Kamis, 27 Februari 2014

ADMIN


Sampai detik ini, tidak banyak orang yang mengamati tentang problema yang cukup serius dalam dunia pendidikan. Hal ini terkait dengan terbitnya buku “Kekerasan Simbolik di Sekolah” karya Nanang Martono, yang telah membuka mata kita, bahwa masih ada kekerasan yang dilakukan di sekolah, baik oleh oknum dari dalam maupun oknum dari luar sekolah. Jika mendengar kata kekerasan, otak akan langsung merekam bahwa itu adalah kekerasan secara fisik, seperti yang masih sering terjadi di Indonesia pada saat ini.

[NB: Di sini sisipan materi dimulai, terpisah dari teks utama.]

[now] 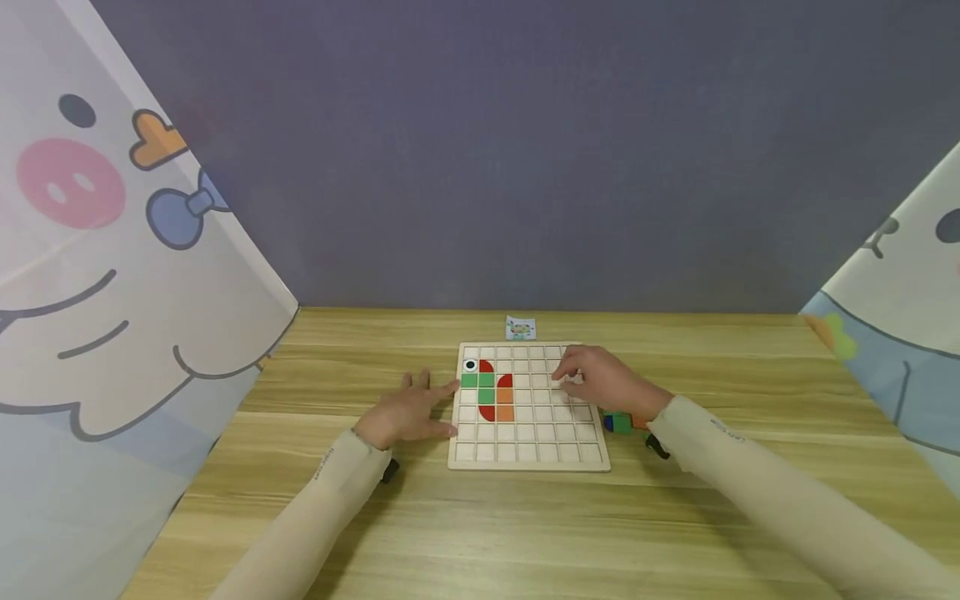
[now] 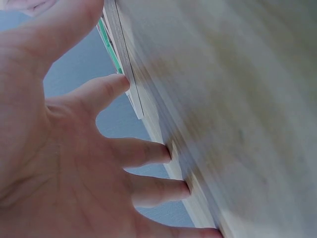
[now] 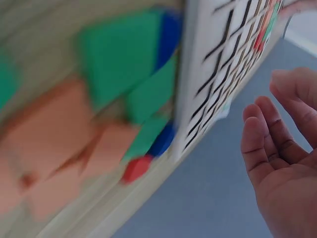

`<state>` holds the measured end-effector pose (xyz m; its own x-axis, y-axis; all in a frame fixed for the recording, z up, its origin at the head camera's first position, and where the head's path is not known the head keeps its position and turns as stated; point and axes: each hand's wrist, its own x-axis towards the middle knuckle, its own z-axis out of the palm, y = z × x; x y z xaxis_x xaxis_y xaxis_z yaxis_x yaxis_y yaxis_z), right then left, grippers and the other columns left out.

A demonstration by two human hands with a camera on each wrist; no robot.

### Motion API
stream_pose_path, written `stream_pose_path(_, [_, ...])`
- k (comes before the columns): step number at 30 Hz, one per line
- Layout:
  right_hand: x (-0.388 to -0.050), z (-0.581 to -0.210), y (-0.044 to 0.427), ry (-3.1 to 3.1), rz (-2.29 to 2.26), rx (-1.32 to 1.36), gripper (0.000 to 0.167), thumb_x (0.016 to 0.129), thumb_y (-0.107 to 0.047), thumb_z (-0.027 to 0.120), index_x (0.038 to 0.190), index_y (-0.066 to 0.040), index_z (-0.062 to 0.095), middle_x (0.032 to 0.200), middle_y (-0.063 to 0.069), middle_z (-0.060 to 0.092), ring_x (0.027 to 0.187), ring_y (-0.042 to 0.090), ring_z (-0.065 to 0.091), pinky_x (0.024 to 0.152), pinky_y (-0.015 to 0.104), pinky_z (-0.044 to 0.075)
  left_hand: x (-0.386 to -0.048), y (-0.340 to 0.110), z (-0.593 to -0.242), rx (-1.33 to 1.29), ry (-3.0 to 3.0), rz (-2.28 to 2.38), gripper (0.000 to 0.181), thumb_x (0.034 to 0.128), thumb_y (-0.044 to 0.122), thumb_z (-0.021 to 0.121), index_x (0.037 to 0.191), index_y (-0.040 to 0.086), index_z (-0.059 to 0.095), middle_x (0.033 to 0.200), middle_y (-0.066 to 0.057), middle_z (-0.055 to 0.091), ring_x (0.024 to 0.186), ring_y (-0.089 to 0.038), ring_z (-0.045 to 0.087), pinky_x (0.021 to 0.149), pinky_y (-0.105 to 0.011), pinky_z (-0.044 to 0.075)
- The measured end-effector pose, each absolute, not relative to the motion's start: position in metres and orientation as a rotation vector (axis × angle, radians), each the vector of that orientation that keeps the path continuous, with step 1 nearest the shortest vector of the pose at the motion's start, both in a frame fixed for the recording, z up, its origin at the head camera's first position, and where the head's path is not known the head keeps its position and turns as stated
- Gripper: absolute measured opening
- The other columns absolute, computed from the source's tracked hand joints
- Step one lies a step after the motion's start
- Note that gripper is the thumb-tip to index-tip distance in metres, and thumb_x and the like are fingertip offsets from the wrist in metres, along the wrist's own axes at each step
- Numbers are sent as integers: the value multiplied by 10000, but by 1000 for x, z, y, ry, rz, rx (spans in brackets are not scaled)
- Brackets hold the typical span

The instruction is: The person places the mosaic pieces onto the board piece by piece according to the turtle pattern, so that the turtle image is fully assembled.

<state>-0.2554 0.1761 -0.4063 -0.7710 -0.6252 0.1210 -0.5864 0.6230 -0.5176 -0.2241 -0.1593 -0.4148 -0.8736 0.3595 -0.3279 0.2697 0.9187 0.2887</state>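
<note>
On the desk (image 1: 480, 533), coloured pieces (image 1: 486, 397) filled some of the board (image 1: 542, 432); loose blocks (image 1: 621, 423) remained. The left hand (image 1: 408, 414) lay spread, the right hand (image 1: 606, 381) loosely curved, seemingly empty.

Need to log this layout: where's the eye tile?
In the head view, the eye tile is upper left on the board, above a green tile and left of a red piece.

You have a cream, gridded board (image 1: 534, 452); toward its left edge show 3 green tiles (image 1: 487, 396), 2 orange tiles (image 1: 505, 412), 3 red tiles (image 1: 487, 413) and 1 white tile (image 1: 470, 365), black-dotted.
</note>
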Motion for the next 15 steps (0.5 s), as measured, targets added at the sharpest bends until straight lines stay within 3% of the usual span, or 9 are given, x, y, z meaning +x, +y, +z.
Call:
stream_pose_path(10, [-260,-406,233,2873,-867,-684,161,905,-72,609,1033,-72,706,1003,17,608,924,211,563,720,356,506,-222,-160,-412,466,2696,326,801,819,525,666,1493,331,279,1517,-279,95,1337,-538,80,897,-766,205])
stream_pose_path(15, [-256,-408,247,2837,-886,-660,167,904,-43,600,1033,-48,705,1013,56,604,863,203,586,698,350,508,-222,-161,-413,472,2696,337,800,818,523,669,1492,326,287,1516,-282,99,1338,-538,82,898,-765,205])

Sejak dahulu, kekerasan selalu menjadi jalan utama untuk menerapkan kedisi­plinan pada anak. Di pesantren, sekolah, bahkan di rumah, kekerasan seakan sudah dihalalkan. Sebagian hal itu memang dapat menimbulkan efek jera pada sang anak. Namun, pada sebagian yang lain kekerasan malah menjadi beban mental, gangguan psikis, ketakutan, bahkan trauma. Apalagi jika itu diterapkan pada anak yang masih dalam tahap awal pembelajaran.
Pada realitanya kek­erasan masih sering terjadi, khususnya dalam dunia pendidikan.  Di Indonesia misalnya, siswa SD Islam Sudirman, Cijantung, Jakar­ta Timur, mengalami tinda­kan kekerasan fisik dari gurunya. Mulutnya dilakban sampai luka-luka, karena sering ramai di dalam kelas (28 November 2006). Siswi SMP 282 Jakarta juga mendapatkan tindak kekerasan dari guru Bahasa Inggrisnya, ditampar karena tidak mengerjakan tugas yang diberikan (Ramadhan, 2008).
Melihat rentetan kejadian di atas, dapat diartikan bahwa konsep kekerasan yang dilakukan tidak lagi mengedepankan masalah kedisiplinan. Akan tetapi lebih pada tekanan psikis pribadinya, yang merasa tindakan yang dilakukan siswa tersebut telah menyinggung harga diri sang guru. Seharusnya  guru bisa bersikap lebih dewasa dalam hal ini. Kekerasan fisik seperti itu hanya akan menimbulkan dampak negatif.
Hal tersebut berbeda dengan kekerasan simbolik yang diungkap Nanang Martono, dalam bukunya yang bersumber dari sebuah ide sosiologi pendidikan, Pierre  Bourdieu. Dalam buku tersebut penulis menyimpulkan, bahwa kekerasan simbolik adalah kekerasan yang hanya bersifat simbol, tidak secara nyata, berjalan perlahan, akan tetapi implikasinya sangat mengena bagi psiko­logi anak didik atau murid. Seperti pembagian kelas yang membedakan antara kelas favorit dan kelas yang tidak favorit. Kelas favorit lebih diisi dengan siswa dari kalangan atas (kaya), dan yang tidak favorit diisi dengan siswa dari kalangan bawah (miskin).
Membedakan antara kelas atas dan kelas bawah, berarti secara perlahan telah melakukan penindasan kepada si miskin. Dari keterbatasan ekonomi, membuat siswa mandek sekolah. Akibatnya, otak yang seharusnya diasah dan didesain untuk masa depan malah mengalami stagnasi, bahkan kemunduran secara pola pikir. Anak yang seharusnya berprestasi terkalahkan oleh anak dari kalangan “penikmat”.